### EXERCISE INSTRUCTIONS
Your answer must consist of every line from the data below that includes the word "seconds".

------------------------

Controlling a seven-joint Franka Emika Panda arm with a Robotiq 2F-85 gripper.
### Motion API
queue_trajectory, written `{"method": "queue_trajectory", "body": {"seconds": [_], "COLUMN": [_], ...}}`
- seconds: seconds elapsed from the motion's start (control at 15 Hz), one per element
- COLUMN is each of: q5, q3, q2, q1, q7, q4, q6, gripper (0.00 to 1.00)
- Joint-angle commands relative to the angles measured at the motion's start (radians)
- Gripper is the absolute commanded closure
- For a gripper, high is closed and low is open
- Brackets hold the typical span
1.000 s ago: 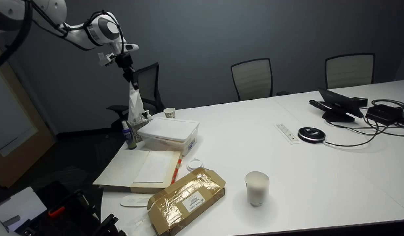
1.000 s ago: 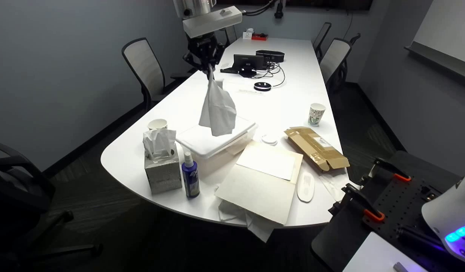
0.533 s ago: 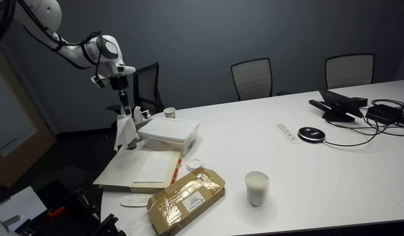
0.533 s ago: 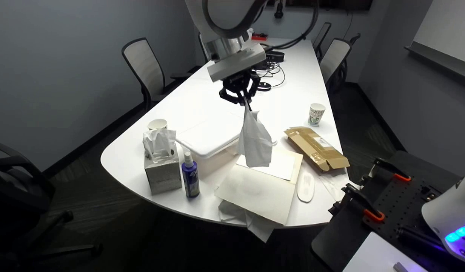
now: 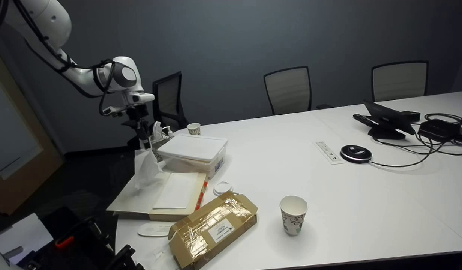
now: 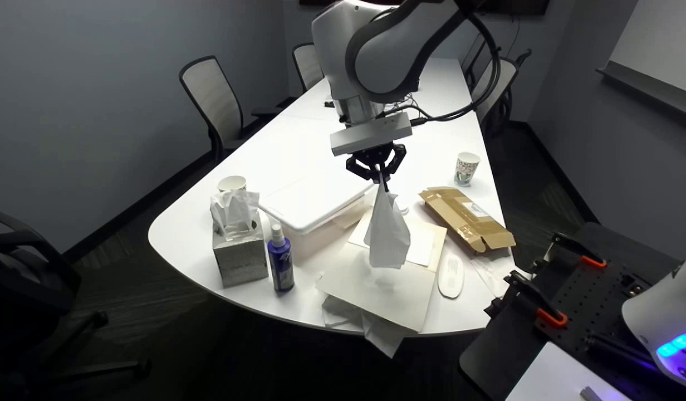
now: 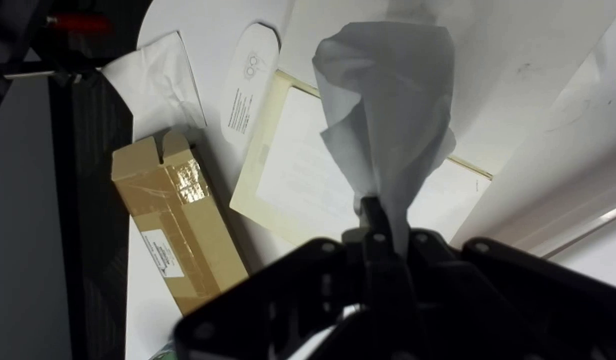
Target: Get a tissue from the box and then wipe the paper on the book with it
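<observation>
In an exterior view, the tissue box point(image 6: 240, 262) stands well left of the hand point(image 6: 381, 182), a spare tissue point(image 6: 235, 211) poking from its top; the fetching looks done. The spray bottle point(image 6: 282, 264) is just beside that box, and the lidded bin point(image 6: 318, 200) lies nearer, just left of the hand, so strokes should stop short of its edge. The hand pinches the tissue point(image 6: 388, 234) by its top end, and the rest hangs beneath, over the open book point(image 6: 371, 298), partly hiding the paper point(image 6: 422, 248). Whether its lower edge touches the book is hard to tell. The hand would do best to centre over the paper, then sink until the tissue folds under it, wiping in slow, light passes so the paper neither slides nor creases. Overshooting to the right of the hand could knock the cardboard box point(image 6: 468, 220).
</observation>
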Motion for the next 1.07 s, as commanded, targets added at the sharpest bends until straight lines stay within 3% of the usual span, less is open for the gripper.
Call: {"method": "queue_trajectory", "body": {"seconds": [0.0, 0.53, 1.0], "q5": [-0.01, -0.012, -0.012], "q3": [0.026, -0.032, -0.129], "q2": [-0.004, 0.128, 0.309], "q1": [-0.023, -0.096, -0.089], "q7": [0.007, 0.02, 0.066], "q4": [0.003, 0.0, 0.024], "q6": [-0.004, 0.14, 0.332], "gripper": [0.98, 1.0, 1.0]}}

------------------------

### ANSWER SECTION
queue_trajectory, written `{"method": "queue_trajectory", "body": {"seconds": [_], "COLUMN": [_], ...}}`
- seconds: seconds elapsed from the motion's start (control at 15 Hz), one per element
Call: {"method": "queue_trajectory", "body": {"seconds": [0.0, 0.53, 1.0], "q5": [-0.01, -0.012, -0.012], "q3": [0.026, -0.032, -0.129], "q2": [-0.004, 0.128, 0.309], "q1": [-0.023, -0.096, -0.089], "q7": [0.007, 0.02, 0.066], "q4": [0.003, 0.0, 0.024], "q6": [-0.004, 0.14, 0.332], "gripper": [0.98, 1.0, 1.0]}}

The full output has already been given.